Se sabedes novas do meu amado,
aquel que mentiu do que m’ há jurado,
Ai Deus, e u é?
A natureza interpelada punha fim à angústia da donzela, dizendo-lhe que o amigo estava vivo e sano e viria ter com ela dentro do prazo prometido. A simplicidade e o ritmo harmónico da cantiga pôs os convivas a cantar o refrão «Ai Deus, e u é?» em coro:
Vós me perguntades polo voss’ amigo?
e eu bem vos digo que é san’ e vivo.
Ai Deus, e u é?
Vós me perguntades polo voss’ amado?
e eu bem vos digo que é viv’ e sano.
Ai Deus, e u é?
E eu bem vos digo que é san’ e vivo,
e será vosc’ ant’ o prazo saído.
Ai Deus e u é?
E eu bem vos digo que é viv’ e sano,
e será vosc’ ant’ o prazo passado.
Ai Deus, e u é?
Se o fervor dos aplausos surpreendeu Dinis, maior foi o seu espanto, quando se exigiu a repetição da cantiga:
Ai flores, ai flores do verde pino
se sabedes novas do meu amigo!
Ai Deus, e u é?
Os versos não custavam a fixar e em breve todos cantavam em conjunto com os trovadores, erguendo as suas taças na altura do refrão:
Ai Deus, e u é?
Gerara-se uma rara descontração e, assim que a cantiga chegou ao fim, foi exigida uma terceira vez! Aquela noite parecia diferente das outras, havia algo de especial no ar morno, convidativo ao deleite.
Notação musical original de Dom Dinis ©Arquivo Nacional Torre do Tombo
Era mais um dia esplêndido e os fidalgos e as damas, ao embrenharem-se pelos prados, começaram espontaneamente a entoar a cantiga do serão:
Ai flores, ai flores do verde pino,
Se sabedes novas do meu amigo!
Ai Deus, e u é?
Parecia feitiço!
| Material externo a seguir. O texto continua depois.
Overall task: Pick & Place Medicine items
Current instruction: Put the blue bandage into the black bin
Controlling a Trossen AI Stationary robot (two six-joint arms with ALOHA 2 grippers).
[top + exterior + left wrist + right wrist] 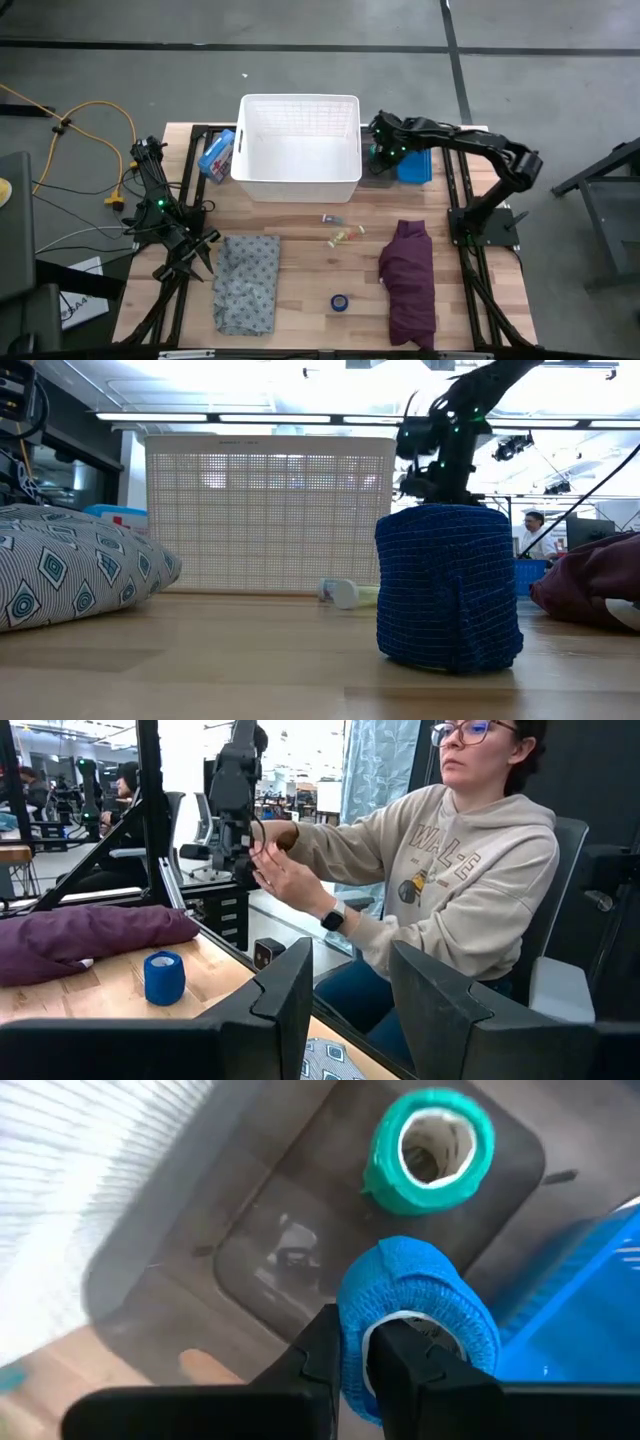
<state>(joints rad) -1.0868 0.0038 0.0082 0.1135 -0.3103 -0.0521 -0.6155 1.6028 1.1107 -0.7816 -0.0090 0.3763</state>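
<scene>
My right gripper (pixel 357 1342) is beside the white basket's (pixel 300 150) right wall, over a dark tray (pixel 290 1220), shut on a blue tape roll (pixel 420 1305). A green roll (pixel 430 1145) lies on that tray, hole up. Another blue roll (pixel 340 302) stands on end on the table near its front edge and looms large in the low view (pixel 448 585). A yellowish tube (pixel 347 236) and a small clear vial (pixel 331 218) lie at mid-table. My left gripper (pixel 350 1010) waits open at the table's left edge, with nothing between its fingers. My right gripper pinches the blue roll's wall (pixel 352 1365), one finger (pixel 400 1365) inside the core and the other (pixel 320 1345) outside. The fingers come steeply from above. The roll sits hole up over the dark tray; I cannot tell whether its underside touches the tray.
A blue container (pixel 590 1310) stands right of the dark tray. A grey patterned cloth (pixel 247 282) and a purple cloth (pixel 408 280) lie at the near left and near right. A blue box (pixel 215 155) sits left of the basket. A person (pixel 450 870) sits beyond the table.
</scene>
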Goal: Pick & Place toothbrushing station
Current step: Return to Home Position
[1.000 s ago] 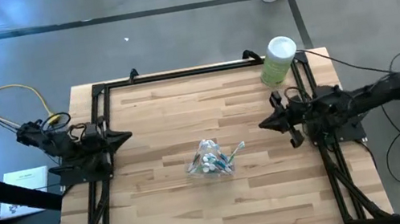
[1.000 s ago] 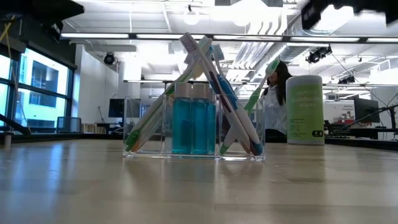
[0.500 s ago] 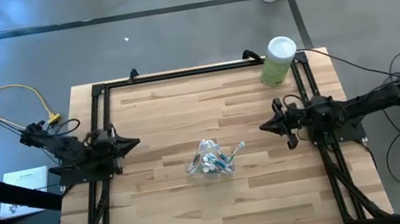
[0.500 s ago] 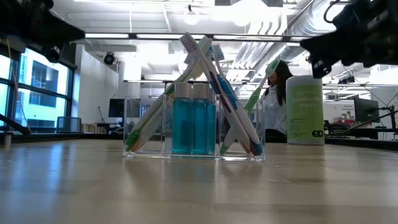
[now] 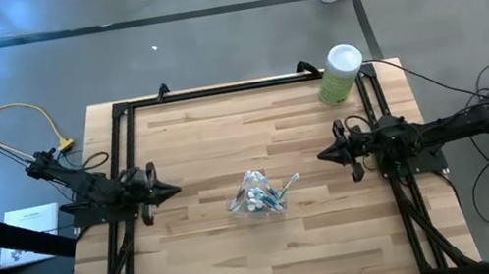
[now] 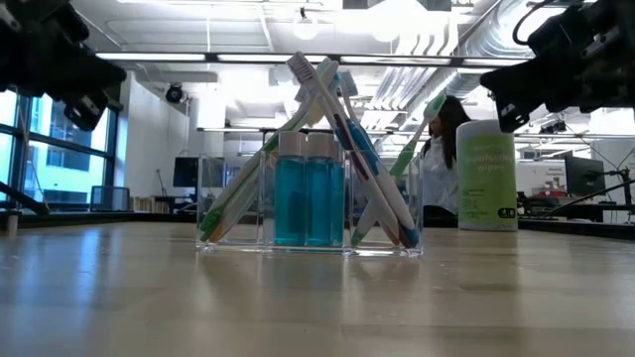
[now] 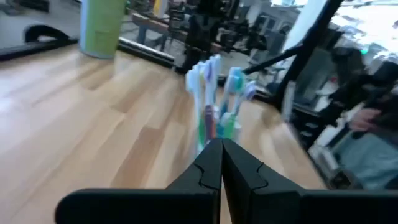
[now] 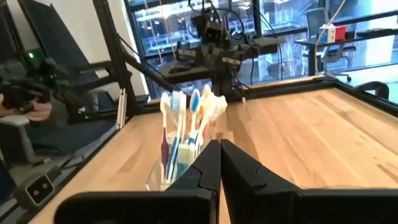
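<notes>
Since half a second ago the left gripper (image 5: 172, 191) has slid a little toward the table's middle and its near edge; the right gripper (image 5: 320, 155) has kept its place at the right side, and the toothbrushing station (image 5: 256, 195) has not shifted. Both grippers hang above the wood, well apart from the station, one on each side of it, pointing inward; the left one's dark fingers (image 7: 208, 165) are pressed together tip to tip with nothing between them; the right one's fingers (image 8: 208, 163) likewise meet and hold nothing. The station stands near the centre of the table (image 5: 223, 126): a clear, boxy plastic holder with compartments; two translucent teal bottles (image 6: 309, 203) with pale caps stand upright in its middle; slim toothbrushes (image 6: 369, 164) lean crosswise against each other, heads up. The table is pale butcher-block wood edged by a black metal frame; a tall pale-green canister (image 5: 339, 74), a cylinder with a white lid, stands at the far right corner.
</notes>
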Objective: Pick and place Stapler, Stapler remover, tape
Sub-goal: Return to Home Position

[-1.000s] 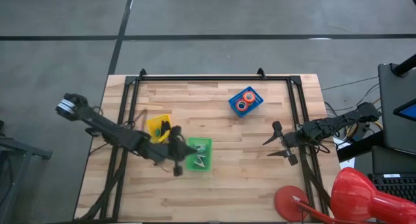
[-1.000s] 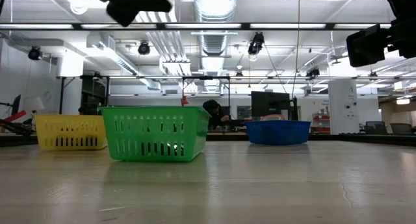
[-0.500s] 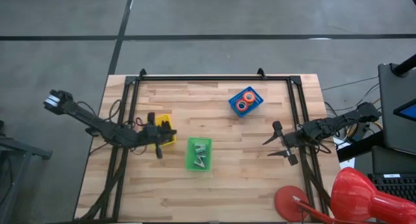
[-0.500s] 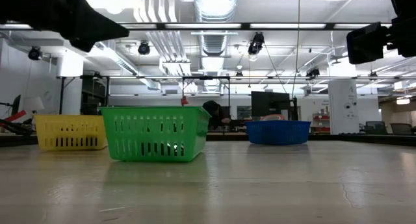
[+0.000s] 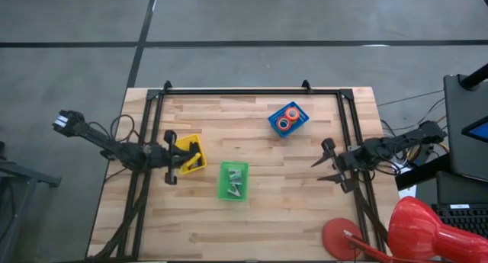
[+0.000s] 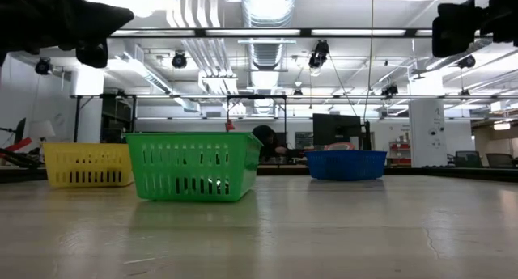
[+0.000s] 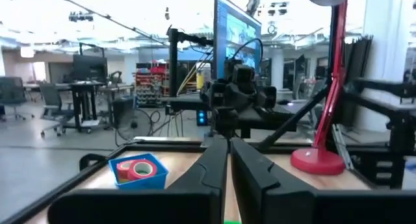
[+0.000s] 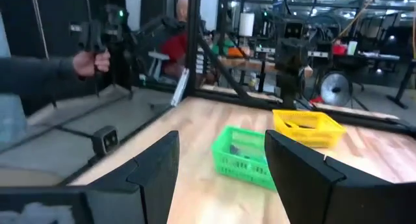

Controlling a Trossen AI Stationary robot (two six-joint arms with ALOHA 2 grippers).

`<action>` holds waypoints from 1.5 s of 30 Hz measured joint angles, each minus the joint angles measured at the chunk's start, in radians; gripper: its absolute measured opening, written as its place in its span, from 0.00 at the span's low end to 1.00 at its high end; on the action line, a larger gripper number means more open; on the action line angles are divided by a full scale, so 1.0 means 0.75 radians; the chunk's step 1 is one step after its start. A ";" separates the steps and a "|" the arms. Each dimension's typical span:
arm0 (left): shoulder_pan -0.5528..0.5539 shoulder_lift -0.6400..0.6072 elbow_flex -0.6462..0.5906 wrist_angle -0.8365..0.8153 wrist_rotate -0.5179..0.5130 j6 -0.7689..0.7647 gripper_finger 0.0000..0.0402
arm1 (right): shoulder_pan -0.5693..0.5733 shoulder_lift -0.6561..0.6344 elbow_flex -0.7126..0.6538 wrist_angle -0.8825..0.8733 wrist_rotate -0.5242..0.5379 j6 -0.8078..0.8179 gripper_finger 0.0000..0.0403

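Observation:
The black stapler (image 5: 195, 149) lies in the yellow basket (image 5: 186, 143), partly under my left gripper (image 5: 191, 158), which hovers above that basket, shut and empty; its fingers (image 7: 208, 169) point toward the table's right. Grey stapler removers (image 5: 235, 185) lie in the green basket (image 5: 233, 181). Red and orange tape rolls (image 5: 287, 120) sit in the blue basket (image 5: 277, 123), also seen in the left wrist view (image 7: 136, 171). My right gripper (image 5: 326, 162) hangs open and empty near the table's right edge, well above the table top.
A black frame (image 5: 252, 91) runs along the far edge and both sides of the table. A red lamp (image 5: 412, 226) stands past the near right corner. In the right wrist view a person's hand (image 8: 90, 62) shows beyond the table. Bare wood (image 5: 274, 217) lies near the front edge.
My left gripper has drawn back from above the green basket toward the table's left, and now hangs over the yellow basket. The baskets and their contents have stayed where they were.

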 joint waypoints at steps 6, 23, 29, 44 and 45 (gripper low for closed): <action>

Dinis espantava-se mais uma vez com o efeito de uma cantiga que não lhe dera grande trabalho a compor. Escrevia outras, bem mais elaboradas, que lhe custavam muito esforço e que, embora apreciadas, asinha se olvidavam. Parecia haver magia naquelas palavras e naquele ritmo:
Ai flores, ai flores do verde ramo,
Se sabedes novas do meu amado!
Ai Deus, e u é?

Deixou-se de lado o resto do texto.